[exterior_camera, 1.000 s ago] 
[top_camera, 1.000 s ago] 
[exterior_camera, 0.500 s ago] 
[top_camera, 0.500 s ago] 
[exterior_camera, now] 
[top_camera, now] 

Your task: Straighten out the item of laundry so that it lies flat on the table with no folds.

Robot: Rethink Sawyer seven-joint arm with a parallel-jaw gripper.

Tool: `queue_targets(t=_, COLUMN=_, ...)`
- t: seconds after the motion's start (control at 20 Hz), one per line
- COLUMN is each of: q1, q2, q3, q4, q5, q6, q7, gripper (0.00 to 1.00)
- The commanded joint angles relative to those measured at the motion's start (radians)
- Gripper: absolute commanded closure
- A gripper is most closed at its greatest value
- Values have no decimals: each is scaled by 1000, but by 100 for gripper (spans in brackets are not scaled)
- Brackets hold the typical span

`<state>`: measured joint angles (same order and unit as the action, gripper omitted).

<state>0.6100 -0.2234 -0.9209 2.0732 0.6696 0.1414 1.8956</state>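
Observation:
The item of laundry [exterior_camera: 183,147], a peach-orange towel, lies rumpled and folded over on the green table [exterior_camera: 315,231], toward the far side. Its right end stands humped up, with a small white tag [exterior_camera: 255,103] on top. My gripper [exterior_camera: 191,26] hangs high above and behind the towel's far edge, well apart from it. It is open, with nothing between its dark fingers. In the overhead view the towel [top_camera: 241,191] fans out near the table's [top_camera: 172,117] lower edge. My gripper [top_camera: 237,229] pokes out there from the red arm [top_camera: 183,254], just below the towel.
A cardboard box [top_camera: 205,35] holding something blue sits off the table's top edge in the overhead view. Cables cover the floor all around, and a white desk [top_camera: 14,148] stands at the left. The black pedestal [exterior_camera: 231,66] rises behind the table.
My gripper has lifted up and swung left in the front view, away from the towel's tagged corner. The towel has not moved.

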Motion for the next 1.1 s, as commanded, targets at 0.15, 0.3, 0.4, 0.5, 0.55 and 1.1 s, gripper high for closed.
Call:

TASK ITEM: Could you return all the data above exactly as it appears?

ANSWER:
[exterior_camera, 1.000 s ago] 
[top_camera, 1.000 s ago] 
[exterior_camera, 0.500 s ago] 
[top_camera, 0.500 s ago] 
[exterior_camera, now] 
[top_camera, now] 

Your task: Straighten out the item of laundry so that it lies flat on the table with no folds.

Robot: Rethink Sawyer seven-joint arm with a parallel-jaw gripper.

Tool: `queue_targets(t=_, COLUMN=_, ...)`
- t: seconds after the motion's start (control at 20 Hz), one per line
- COLUMN is each of: q1, q2, q3, q4, q5, q6, q7, gripper (0.00 to 1.00)
- The commanded joint angles relative to those measured at the motion's start (radians)
- Gripper: absolute commanded closure
- A gripper is most closed at its greatest value
- Values have no decimals: each is scaled by 1000, but by 100 for gripper (spans in brackets are not scaled)
- Brackets hold the typical span

`<state>`: measured joint angles (same order and unit as the action, gripper omitted).

<state>0.6100 -0.2234 -0.9209 2.0732 0.6696 0.1414 1.8956</state>
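Observation:
The item of laundry [exterior_camera: 183,147], a peach-orange towel, lies rumpled and folded over on the green table [exterior_camera: 315,231], toward the far side. Its right end stands humped up, with a small white tag [exterior_camera: 255,103] on top. My gripper [exterior_camera: 191,26] hangs high above and behind the towel's far edge, well apart from it. It is open, with nothing between its dark fingers. In the overhead view the towel [top_camera: 241,191] fans out near the table's [top_camera: 172,117] lower edge. My gripper [top_camera: 237,229] pokes out there from the red arm [top_camera: 183,254], just below the towel.
A cardboard box [top_camera: 205,35] holding something blue sits off the table's top edge in the overhead view. Cables cover the floor all around, and a white desk [top_camera: 14,148] stands at the left. The black pedestal [exterior_camera: 231,66] rises behind the table.
My gripper has lifted up and swung left in the front view, away from the towel's tagged corner. The towel has not moved.
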
Motion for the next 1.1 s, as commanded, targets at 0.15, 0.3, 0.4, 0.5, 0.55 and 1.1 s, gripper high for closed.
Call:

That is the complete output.